* [Work to be completed]: With the pictures left out, copy the records below exactly from the first line down to the line holding "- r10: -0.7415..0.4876", and include that line.

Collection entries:

+ + + +

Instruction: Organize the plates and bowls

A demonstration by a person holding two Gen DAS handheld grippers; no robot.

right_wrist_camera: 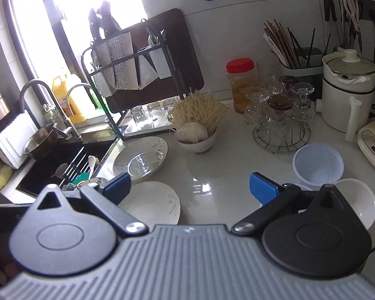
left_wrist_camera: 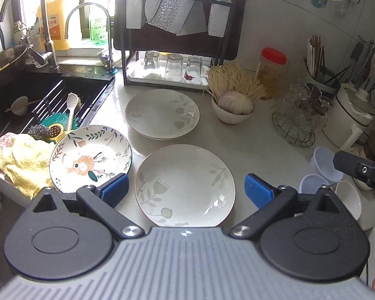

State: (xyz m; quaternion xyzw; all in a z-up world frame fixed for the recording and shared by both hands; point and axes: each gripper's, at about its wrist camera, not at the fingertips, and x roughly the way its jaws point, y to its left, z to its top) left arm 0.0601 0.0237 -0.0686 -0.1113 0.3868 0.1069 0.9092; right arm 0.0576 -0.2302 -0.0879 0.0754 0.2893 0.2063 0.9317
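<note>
We hold left gripper (left_wrist_camera: 186, 190) over near plate (left_wrist_camera: 185, 185), jaws wide apart, nothing between. Floral bowl (left_wrist_camera: 90, 158) just left by sink (left_wrist_camera: 37, 92); far plate (left_wrist_camera: 162, 113) beyond. Our right gripper (right_wrist_camera: 190, 187) also spread, empty, above counter (right_wrist_camera: 212, 187); white bowl (right_wrist_camera: 360, 200) right.

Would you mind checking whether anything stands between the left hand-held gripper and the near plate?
Nothing visible does. The left hand-held gripper hangs open right over the near plate, its blue pads to either side. The floral bowl sits clear to the left.
</note>
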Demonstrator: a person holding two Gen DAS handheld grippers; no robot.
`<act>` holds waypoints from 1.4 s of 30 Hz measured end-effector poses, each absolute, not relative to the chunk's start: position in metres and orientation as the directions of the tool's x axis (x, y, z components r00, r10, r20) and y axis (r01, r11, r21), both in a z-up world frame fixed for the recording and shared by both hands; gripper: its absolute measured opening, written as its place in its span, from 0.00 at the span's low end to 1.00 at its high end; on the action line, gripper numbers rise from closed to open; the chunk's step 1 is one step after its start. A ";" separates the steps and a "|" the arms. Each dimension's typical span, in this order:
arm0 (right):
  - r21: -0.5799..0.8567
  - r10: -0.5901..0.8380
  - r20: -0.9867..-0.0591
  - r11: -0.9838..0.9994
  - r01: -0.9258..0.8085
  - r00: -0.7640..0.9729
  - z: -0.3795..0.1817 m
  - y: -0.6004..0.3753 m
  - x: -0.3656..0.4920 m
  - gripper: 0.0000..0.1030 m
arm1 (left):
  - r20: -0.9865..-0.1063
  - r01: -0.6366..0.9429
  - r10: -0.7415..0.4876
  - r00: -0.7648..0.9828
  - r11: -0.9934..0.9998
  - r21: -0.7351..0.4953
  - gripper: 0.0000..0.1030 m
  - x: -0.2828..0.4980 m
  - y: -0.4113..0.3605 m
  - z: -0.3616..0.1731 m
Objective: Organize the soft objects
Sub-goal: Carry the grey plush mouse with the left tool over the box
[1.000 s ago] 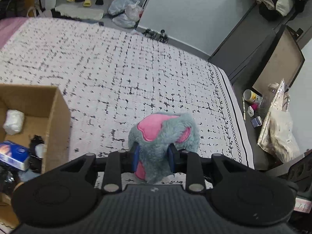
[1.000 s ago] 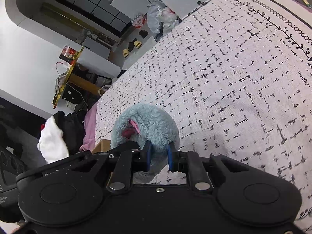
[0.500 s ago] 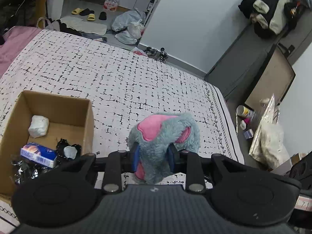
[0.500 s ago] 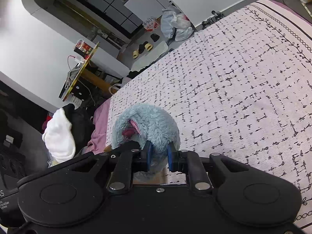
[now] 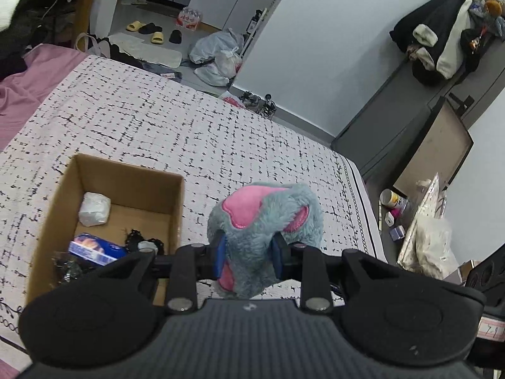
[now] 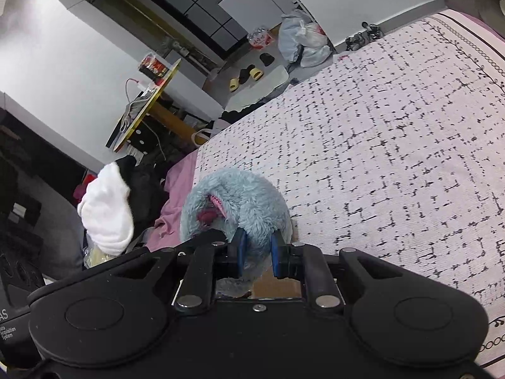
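My left gripper (image 5: pixel 249 257) is shut on a fluffy grey-blue plush toy with pink patches (image 5: pixel 268 211) and holds it in the air above the bed. My right gripper (image 6: pixel 257 257) is shut on the same grey-blue plush (image 6: pixel 243 202) from another side. An open cardboard box (image 5: pixel 132 173) stands on the bed to the left of the plush in the left wrist view. It holds a white bundle (image 5: pixel 94 207), a blue packet (image 5: pixel 94 249) and dark items.
The bed (image 5: pixel 189 132) has a white cover with black dashes and a pink sheet (image 5: pixel 28 75) at its left. A floor with slippers and bags (image 5: pixel 217 53) lies beyond. A dark cabinet (image 5: pixel 407 110) and floor clutter (image 5: pixel 423 230) stand right of the bed.
Both grippers have risen with the plush between them. The bed and the box look farther below, and the whole box has come into the left wrist view.
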State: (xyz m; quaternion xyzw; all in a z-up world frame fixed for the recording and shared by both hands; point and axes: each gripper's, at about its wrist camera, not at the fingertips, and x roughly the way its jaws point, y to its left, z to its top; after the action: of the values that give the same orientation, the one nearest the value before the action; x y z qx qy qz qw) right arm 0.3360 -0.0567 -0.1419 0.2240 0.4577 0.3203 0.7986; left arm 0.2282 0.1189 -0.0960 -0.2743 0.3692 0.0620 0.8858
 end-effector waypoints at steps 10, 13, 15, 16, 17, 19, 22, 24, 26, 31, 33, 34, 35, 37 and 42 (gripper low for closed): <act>0.635 0.727 -0.584 0.686 -0.354 0.361 -0.131 -0.023 0.323 0.16 | -0.675 -0.335 -0.066 0.735 0.830 -0.446 0.27 0.208 0.149 -0.088; 0.633 0.732 -0.578 0.681 -0.369 0.359 -0.126 -0.014 0.321 0.16 | -0.667 -0.337 -0.058 0.743 0.828 -0.447 0.27 0.204 0.158 -0.084; 0.633 0.737 -0.573 0.676 -0.379 0.359 -0.123 -0.008 0.320 0.16 | -0.662 -0.339 -0.050 0.748 0.829 -0.445 0.27 0.203 0.163 -0.081; 0.633 0.739 -0.570 0.673 -0.382 0.359 -0.122 -0.005 0.320 0.16 | -0.660 -0.341 -0.046 0.750 0.828 -0.445 0.27 0.202 0.166 -0.080; 0.634 0.741 -0.568 0.671 -0.385 0.358 -0.121 -0.002 0.319 0.16 | -0.658 -0.344 -0.042 0.751 0.827 -0.446 0.27 0.201 0.169 -0.079; 0.633 0.744 -0.566 0.668 -0.392 0.355 -0.120 0.004 0.319 0.16 | -0.657 -0.351 -0.035 0.753 0.823 -0.447 0.27 0.199 0.175 -0.078; 0.630 0.744 -0.571 0.668 -0.396 0.347 -0.121 0.015 0.318 0.16 | -0.658 -0.363 -0.031 0.752 0.814 -0.454 0.27 0.198 0.184 -0.081; 0.626 0.741 -0.578 0.671 -0.397 0.342 -0.122 0.021 0.319 0.16 | -0.660 -0.372 -0.031 0.751 0.806 -0.461 0.27 0.198 0.190 -0.084; 0.620 0.738 -0.585 0.675 -0.401 0.337 -0.123 0.028 0.320 0.16 | -0.662 -0.382 -0.030 0.749 0.797 -0.468 0.27 0.198 0.196 -0.088; 0.612 0.726 -0.606 0.687 -0.392 0.325 -0.132 0.041 0.325 0.17 | -0.674 -0.403 -0.032 0.738 0.780 -0.478 0.27 0.204 0.208 -0.100; 0.607 0.717 -0.618 0.695 -0.385 0.322 -0.137 0.047 0.327 0.17 | -0.682 -0.411 -0.037 0.730 0.774 -0.482 0.27 0.207 0.213 -0.107; 0.603 0.712 -0.625 0.701 -0.381 0.319 -0.139 0.050 0.328 0.17 | -0.687 -0.416 -0.042 0.725 0.769 -0.486 0.27 0.209 0.216 -0.111; 0.600 0.707 -0.632 0.706 -0.377 0.317 -0.142 0.052 0.330 0.17 | -0.692 -0.420 -0.047 0.720 0.764 -0.489 0.27 0.210 0.218 -0.115; 0.594 0.698 -0.645 0.714 -0.372 0.311 -0.149 0.056 0.332 0.17 | -0.703 -0.431 -0.053 0.709 0.757 -0.492 0.27 0.214 0.223 -0.123; 0.580 0.677 -0.674 0.733 -0.355 0.297 -0.166 0.064 0.338 0.17 | -0.728 -0.454 -0.072 0.682 0.738 -0.499 0.27 0.223 0.231 -0.143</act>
State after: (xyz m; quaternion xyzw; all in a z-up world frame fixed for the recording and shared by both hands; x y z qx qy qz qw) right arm 0.3379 0.0642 -0.1663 0.1625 0.4947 0.3271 0.7886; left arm 0.2226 0.2311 -0.1433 -0.3439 0.3824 0.1122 0.8502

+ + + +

* [Answer to this problem]:
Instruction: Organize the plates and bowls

A demonstration by a person holding two Gen DAS handheld grippers; no robot.

right_wrist_camera: 
left_wrist_camera: 

State: (xyz m; quaternion xyzw; all in a z-up world frame fixed for the recording and shared by both hands; point and axes: each gripper's, at about its wrist camera, not at the fingertips, and x roughly the way its jaws point, y to its left, z to its top) left arm 0.0601 0.0237 -0.0686 -0.1113 0.3868 0.1069 0.9092; right arm 0.0576 -0.2302 -0.0879 0.0754 0.2893 0.2063 0.9317
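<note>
We hold left gripper (left_wrist_camera: 186, 190) over near plate (left_wrist_camera: 185, 185), jaws wide apart, nothing between. Floral bowl (left_wrist_camera: 90, 158) just left by sink (left_wrist_camera: 37, 92); far plate (left_wrist_camera: 162, 113) beyond. Our right gripper (right_wrist_camera: 190, 187) also spread, empty, above counter (right_wrist_camera: 212, 187); white bowl (right_wrist_camera: 360, 200) right.

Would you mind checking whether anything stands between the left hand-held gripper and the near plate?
Nothing visible does. The left hand-held gripper hangs open right over the near plate, its blue pads to either side. The floral bowl sits clear to the left.
</note>
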Demonstrator: a person holding two Gen DAS handheld grippers; no robot.
`<act>` holds waypoints from 1.4 s of 30 Hz measured end-effector poses, each absolute, not relative to the chunk's start: position in metres and orientation as the directions of the tool's x axis (x, y, z components r00, r10, r20) and y axis (r01, r11, r21), both in a z-up world frame fixed for the recording and shared by both hands; gripper: its absolute measured opening, written as its place in its span, from 0.00 at the span's low end to 1.00 at its high end; on the action line, gripper numbers rise from closed to open; the chunk's step 1 is one step after its start. A ";" separates the steps and a "|" the arms. Each dimension's typical span, in this order:
arm0 (right):
  - r21: -0.5799..0.8567
  - r10: -0.5901..0.8380
  - r20: -0.9867..-0.0591
  - r11: -0.9838..0.9994
  - r01: -0.9258..0.8085
  - r00: -0.7640..0.9729
  - z: -0.3795..0.1817 m
  - y: -0.6004..0.3753 m
  - x: -0.3656..0.4920 m
  - gripper: 0.0000..0.1030 m
arm1 (left):
  - r20: -0.9865..-0.1063
  - r01: -0.6366..0.9429
  - r10: -0.7415..0.4876

This output is complete as it stands.